DCs process vaccine derived antigens like MΦs but unlike MΦs they can more efficiently prime naïve T cells to induce a Th1 response [31]. Thus, MHC-II expression in DCs is also a critical factor inducing T cell mediated immunity. DCs were tested before and after TLR-activation as in Fig.4. Fig.5a-e illustrates that ligands for TLR-9 and TLR-7 were more potent enhancers of MHC-although they did not affect the levels of intracellular MARCH1. DCs activated with multiple TLR- ligands indicated that ligands for TLR-9>7>4>1/2 had the ability to enhance MHC-II and their effect was reduced significantly by blockade of MAPKs or AP1/CREB (Fig.5e). To confirm the effects of TLR-activation, DCs were activated and overlaid with T cells for antigen presentation. Data from two experiments show that TLR-9>7>4 and1/2 enhanced antigen presentation in vitro (Fig.5f).
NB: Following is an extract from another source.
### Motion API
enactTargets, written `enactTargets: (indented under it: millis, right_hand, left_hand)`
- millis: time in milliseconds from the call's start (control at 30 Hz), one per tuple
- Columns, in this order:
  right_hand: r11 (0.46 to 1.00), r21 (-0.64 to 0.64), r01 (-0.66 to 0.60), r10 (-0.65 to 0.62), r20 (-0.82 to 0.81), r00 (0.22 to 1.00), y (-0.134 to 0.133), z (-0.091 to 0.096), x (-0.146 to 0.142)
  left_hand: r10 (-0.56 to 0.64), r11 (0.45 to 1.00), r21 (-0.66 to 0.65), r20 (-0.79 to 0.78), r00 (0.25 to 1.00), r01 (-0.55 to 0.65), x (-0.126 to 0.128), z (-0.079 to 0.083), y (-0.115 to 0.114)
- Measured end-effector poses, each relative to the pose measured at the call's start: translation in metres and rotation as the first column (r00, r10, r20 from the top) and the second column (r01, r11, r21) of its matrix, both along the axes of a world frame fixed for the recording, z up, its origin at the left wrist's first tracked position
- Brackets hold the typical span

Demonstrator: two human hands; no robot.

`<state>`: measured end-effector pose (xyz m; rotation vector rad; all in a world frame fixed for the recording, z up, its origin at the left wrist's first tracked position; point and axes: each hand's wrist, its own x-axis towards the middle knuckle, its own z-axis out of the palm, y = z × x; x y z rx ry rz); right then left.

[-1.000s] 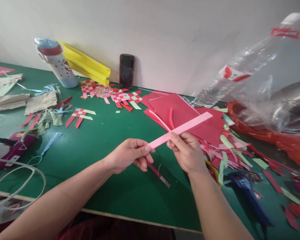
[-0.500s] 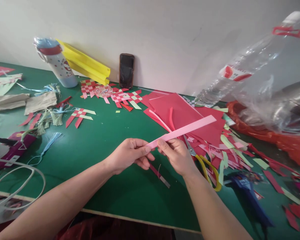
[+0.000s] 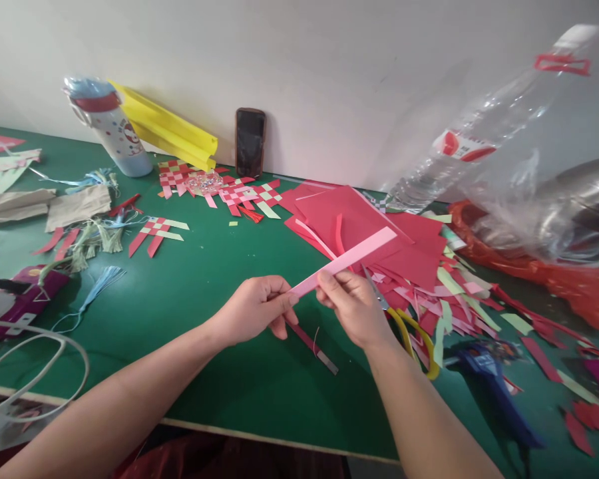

Figure-5 — **a-b)** C57Bl/6 mouse bone marrow DC derived DC.2.4 cell line was activated and infected as in Fig.4. *(a-b)* Histograms illustrate that, TLR-7 and TLR-9 agonists enhance MHC-II and their effects are inhibited by blockade of MAPKs, AP-1 and CREB. **c-d)** Both agonists fail has no effect on the intracellular levels of MARCH1. e) DCs were activated with various TLR-ligands in Fig.4 and MFI values averaged from two separate experiments. Data show that ligands for TLR-9, 7, 4 and ½ enhance MHC-II. Blockade of MAPKs, AP-1 and CREB reduces expression of MHC-II or these TLR-activated DCs (* p < 0.04 vs. BCG infected DCs, t test). f) DCs were activated with various TLR-ligands in Fig.4 followed by BCG infection and IL-2 levels measured after antigen presentation. Antigen presentation by DCs is enhanced by prior activation with ligands for TLR-9, 7, 4 and 1/2 (* p values indicated for groups compared vs. BCG infected DCs, t test).

[5] Discussion

CD4 T cells play a major role in immunity against tuberculosis in animal models as well as humans. A decrease in the numbers of CD4 T cells during HIV-1 infection predisposes humans to a lethal co-infection with tuberculosis in sub-Saharan Africa and Asia, underscoring the importance of CD4 T cells. During vaccination, APCs present peptides of BCG through the MHC-II pathway and generate the CD4-dependent Th1 immunity to tuberculosis. Although BCG has been used as vaccine for over 90 years, certain inherent properties seem to prevent it from becoming a more effective vaccine. Initial studies reported immunological sequestration of BCG vaccine from human CD4 T cells [6]. In the early 90's, BCG vaccine was found sequestered in immature phagosomes of MΦs that failed to fuse with lysosomes [5]. Since mycobacterial peptides from lysosomal degradation provide epitopes which are loaded into MHC-II, we investigated the mechanisms of peptide processing and presentation in MΦs and DCs using various in vitro models, and animal models [7, 32] [33] [34]. The in vitro presentation of an Ag85B derived epitope to CD4 T cells has been used by multiple investigators for evaluation of the ability to APCs to process BCG vaccine and M. tuberculosis. [7, 10, 35]. Using this model, we found that APCs present Ag85B epitopes rather poorly from BCG [7]. Over the years we and others have activated the APCs with IFN-γ, LPS or rapamycin to enhance their ability to process BCG vaccine and increase its efficacy[36] [15]. A recombinant BCG-85B which hyper-expresses Ag85B and triggers autophagy in APCs is a stronger vaccine against tuberculosis in mice [15]. Supporting these observations, wild type BCG has been found to generate at best 1_log10 decrease in the lung counts of M. tuberculosis in mice when used as vaccine while, improved recombinant vaccines like BCG-Ag85B induce nearly 2_log10 decline [14] [15].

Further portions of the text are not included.